▸ ASSIGNMENT
Please print all of the records that follow with nothing altered.

-------- RECORD EXTRACTS --------

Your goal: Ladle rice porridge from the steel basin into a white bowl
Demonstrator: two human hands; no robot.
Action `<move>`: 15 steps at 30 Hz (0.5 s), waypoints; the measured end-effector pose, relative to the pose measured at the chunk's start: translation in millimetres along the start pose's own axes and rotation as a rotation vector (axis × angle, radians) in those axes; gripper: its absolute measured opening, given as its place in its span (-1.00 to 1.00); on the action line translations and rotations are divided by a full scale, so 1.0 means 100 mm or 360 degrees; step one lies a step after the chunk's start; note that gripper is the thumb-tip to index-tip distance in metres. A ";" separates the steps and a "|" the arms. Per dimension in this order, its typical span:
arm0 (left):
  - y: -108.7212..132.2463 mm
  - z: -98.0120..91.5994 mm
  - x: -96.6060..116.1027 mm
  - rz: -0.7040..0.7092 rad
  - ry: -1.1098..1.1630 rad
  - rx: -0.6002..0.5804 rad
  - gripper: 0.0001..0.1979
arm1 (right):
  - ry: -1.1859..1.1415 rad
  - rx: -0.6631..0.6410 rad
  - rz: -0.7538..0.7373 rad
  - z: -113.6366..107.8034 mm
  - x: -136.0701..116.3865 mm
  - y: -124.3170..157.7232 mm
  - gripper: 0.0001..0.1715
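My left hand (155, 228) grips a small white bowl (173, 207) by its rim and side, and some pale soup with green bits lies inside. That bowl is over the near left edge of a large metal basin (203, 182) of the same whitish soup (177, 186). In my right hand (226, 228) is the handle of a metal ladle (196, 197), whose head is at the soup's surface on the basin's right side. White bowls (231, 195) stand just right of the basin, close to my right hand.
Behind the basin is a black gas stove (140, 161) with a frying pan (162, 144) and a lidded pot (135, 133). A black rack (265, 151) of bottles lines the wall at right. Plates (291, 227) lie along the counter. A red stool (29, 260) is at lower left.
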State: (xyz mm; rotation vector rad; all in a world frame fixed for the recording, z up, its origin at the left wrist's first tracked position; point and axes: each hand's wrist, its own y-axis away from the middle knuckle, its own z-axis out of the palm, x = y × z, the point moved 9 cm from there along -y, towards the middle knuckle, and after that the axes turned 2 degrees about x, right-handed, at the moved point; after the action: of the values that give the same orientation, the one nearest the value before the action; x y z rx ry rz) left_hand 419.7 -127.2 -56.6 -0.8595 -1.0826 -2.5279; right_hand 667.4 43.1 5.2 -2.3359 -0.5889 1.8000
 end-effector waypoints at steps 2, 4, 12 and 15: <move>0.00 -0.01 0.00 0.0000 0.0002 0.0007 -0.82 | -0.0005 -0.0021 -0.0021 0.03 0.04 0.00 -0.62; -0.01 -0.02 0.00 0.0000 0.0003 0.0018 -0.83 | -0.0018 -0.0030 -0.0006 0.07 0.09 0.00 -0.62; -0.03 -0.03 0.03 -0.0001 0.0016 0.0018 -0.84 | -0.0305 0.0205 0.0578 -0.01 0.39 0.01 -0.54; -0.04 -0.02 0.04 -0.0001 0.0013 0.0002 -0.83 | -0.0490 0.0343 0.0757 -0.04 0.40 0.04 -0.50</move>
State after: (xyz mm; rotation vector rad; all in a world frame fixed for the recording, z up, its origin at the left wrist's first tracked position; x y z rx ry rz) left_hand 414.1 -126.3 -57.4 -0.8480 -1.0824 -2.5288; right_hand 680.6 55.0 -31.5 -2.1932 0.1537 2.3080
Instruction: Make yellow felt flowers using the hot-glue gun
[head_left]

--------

▸ EXERCISE SOLUTION
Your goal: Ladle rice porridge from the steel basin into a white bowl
Demonstrator: two human hands; no robot.
Action `<move>`: 15 steps at 30 Hz (0.5 s), waypoints; the measured end-effector pose, relative to the pose measured at the chunk's start: translation in millimetres along the start pose's own axes and rotation as a rotation vector (axis × angle, radians) in those axes; gripper: its absolute measured opening, given as its place in its span (-1.00 to 1.00); on the action line translations and rotations are divided by a full scale, so 1.0 means 100 mm or 360 degrees; step one lies a step after the chunk's start; note that gripper is the thumb-tip to index-tip distance in metres. A ";" separates the steps and a "|" the arms. Per dimension in this order, its typical span:
arm0 (left):
  - y: -108.7212..132.2463 mm
  - z: -98.0120..91.5994 mm
  - x: -96.6060..116.1027 mm
  - rz: -0.7040..0.7092 rad
  - ry: -1.1098..1.1630 rad
  - rx: -0.6002..0.5804 rad
  - gripper: 0.0001..0.1979
arm1 (right):
  - ry: -1.1859..1.1415 rad
  - rx: -0.6631..0.6410 rad
  - rz: -0.7538..0.7373 rad
  - z: -113.6366..107.8034 mm
  - x: -136.0701..116.3865 mm
  - y: -124.3170..157.7232 mm
  - gripper: 0.0001..0.1715
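My left hand (155, 228) grips a small white bowl (173, 207) by its rim and side, and some pale soup with green bits lies inside. That bowl is over the near left edge of a large metal basin (203, 182) of the same whitish soup (177, 186). In my right hand (226, 228) is the handle of a metal ladle (196, 197), whose head is at the soup's surface on the basin's right side. White bowls (231, 195) stand just right of the basin, close to my right hand.
Behind the basin is a black gas stove (140, 161) with a frying pan (162, 144) and a lidded pot (135, 133). A black rack (265, 151) of bottles lines the wall at right. Plates (291, 227) lie along the counter. A red stool (29, 260) is at lower left.
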State: (xyz mm; rotation vector rad; all in a world frame fixed for the recording, z up, its origin at the left wrist's first tracked position; point and axes: each hand's wrist, its own y-axis away from the middle knuckle, its own z-axis out of the palm, x = y × z, the point moved 9 cm from there along -y, towards the middle knuckle, and after that the axes turned 2 degrees about x, right-handed, at the moved point; after the action: of the values that give the same orientation, the one nearest the value before the action; x y z rx ry rz) left_hand 419.7 -127.2 -56.6 -0.8595 -1.0826 -2.5279; right_hand 667.4 43.1 5.2 -2.3359 -0.5889 1.8000
 end-effector waypoints at steps 2, 4, 12 and 15: <move>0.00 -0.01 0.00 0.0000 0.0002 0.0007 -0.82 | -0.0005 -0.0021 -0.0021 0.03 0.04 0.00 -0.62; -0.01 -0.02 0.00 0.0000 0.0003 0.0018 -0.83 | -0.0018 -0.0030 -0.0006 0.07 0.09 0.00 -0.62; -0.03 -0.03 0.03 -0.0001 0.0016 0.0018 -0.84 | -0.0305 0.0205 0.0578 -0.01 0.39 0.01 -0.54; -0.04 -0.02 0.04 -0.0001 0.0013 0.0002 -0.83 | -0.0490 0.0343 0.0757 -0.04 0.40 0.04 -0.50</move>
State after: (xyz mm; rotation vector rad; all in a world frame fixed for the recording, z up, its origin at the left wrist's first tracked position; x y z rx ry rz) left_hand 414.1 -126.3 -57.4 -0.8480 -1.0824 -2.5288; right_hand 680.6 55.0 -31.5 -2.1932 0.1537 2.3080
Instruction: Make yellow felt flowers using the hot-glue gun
[head_left]

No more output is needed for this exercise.